*** Begin section ***

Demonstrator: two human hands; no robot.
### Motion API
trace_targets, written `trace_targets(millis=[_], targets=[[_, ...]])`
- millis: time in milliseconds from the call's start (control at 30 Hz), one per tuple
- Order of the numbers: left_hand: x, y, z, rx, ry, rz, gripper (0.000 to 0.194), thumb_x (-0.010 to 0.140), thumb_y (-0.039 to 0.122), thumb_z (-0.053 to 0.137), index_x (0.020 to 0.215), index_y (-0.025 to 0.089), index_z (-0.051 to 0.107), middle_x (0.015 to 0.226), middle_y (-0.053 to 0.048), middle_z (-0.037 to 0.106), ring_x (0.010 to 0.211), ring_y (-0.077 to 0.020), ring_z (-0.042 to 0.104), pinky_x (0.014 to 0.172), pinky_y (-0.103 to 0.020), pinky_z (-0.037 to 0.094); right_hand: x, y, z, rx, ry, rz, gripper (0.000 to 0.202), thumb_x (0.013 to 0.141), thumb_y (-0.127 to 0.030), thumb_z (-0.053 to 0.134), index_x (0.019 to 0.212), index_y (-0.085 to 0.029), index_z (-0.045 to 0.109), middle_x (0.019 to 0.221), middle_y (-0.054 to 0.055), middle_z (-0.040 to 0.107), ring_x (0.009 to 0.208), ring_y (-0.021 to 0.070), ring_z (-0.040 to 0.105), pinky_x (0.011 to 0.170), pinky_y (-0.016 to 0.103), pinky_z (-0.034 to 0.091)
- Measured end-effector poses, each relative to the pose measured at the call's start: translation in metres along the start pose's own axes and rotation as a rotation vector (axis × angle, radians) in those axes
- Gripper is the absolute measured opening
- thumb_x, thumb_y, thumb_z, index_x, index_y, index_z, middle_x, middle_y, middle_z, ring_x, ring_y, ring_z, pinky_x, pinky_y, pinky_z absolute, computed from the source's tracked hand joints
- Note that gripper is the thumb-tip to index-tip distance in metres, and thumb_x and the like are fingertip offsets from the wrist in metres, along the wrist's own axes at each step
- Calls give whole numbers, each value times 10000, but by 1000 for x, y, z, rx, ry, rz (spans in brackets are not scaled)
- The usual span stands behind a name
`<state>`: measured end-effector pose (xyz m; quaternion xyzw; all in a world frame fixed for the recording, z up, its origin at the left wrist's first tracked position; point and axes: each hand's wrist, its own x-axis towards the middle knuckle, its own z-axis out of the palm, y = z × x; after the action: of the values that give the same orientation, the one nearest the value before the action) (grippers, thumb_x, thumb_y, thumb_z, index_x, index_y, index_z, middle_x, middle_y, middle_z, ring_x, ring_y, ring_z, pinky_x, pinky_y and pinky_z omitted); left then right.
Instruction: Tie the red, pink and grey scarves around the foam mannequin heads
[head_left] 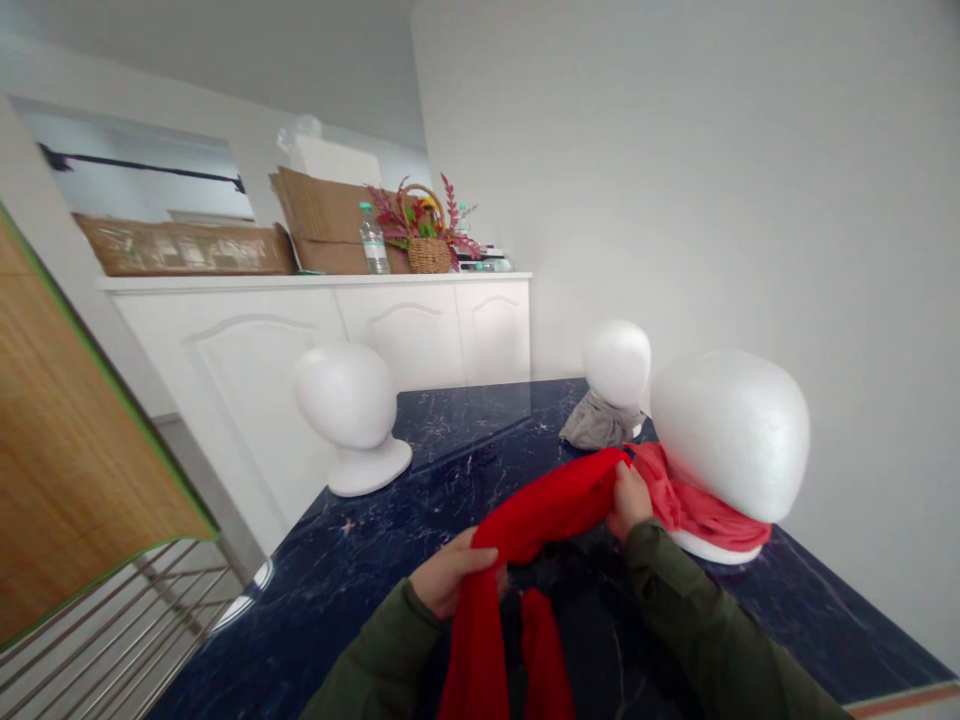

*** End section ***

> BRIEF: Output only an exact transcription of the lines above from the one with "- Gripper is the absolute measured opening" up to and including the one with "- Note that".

> WRITTEN RESPONSE:
- Gripper is the absolute measured opening
- thumb_x, thumb_y, thumb_z, index_x, index_y, index_z, middle_x, middle_y, middle_z, ring_x, ring_y, ring_z, pinky_x, pinky_y, pinky_z absolute, computed from the source's tracked hand joints
- Note that gripper is the thumb-tip to index-tip distance in metres, and thumb_x and the like are fingertip offsets from the wrist in metres, along the wrist's own axes at each step

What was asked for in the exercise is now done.